====== Dataset extract
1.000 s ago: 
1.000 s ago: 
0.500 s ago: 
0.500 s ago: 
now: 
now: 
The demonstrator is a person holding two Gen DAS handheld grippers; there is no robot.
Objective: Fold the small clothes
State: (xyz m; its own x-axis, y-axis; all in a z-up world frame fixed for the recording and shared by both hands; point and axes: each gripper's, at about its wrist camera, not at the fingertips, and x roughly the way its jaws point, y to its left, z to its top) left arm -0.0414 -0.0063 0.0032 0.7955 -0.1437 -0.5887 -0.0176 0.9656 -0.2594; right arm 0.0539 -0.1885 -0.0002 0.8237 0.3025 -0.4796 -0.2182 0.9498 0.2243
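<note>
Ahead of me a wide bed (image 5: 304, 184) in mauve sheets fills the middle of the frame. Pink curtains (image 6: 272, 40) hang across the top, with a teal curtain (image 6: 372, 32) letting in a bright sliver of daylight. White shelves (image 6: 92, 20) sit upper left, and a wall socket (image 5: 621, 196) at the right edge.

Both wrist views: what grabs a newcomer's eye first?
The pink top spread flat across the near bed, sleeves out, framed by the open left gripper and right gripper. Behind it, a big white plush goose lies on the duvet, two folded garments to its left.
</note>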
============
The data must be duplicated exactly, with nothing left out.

1.000 s ago: 
1.000 s ago: 
0.500 s ago: 
0.500 s ago: 
now: 
now: 
The demonstrator is a person holding two Gen DAS handheld grippers; there is no robot.
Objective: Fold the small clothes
State: (xyz m; its own x-axis, y-axis; all in a z-up world frame fixed for the recording and shared by both hands; point and axes: each gripper's, at about its wrist camera, not at the fingertips, and x roughly the way its jaws point, y to its left, z to its top) left arm -0.0414 -0.0063 0.0032 0.7955 -0.1437 -0.5887 -0.0176 0.9656 -0.2594; right arm 0.0539 -0.1885 -0.0002 0.8237 0.3025 -0.4796 -0.2182 0.9498 0.2243
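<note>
Ahead of me a wide bed (image 5: 304, 184) in mauve sheets fills the middle of the frame. Pink curtains (image 6: 272, 40) hang across the top, with a teal curtain (image 6: 372, 32) letting in a bright sliver of daylight. White shelves (image 6: 92, 20) sit upper left, and a wall socket (image 5: 621, 196) at the right edge.

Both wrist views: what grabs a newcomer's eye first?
The pink top spread flat across the near bed, sleeves out, framed by the open left gripper and right gripper. Behind it, a big white plush goose lies on the duvet, two folded garments to its left.
</note>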

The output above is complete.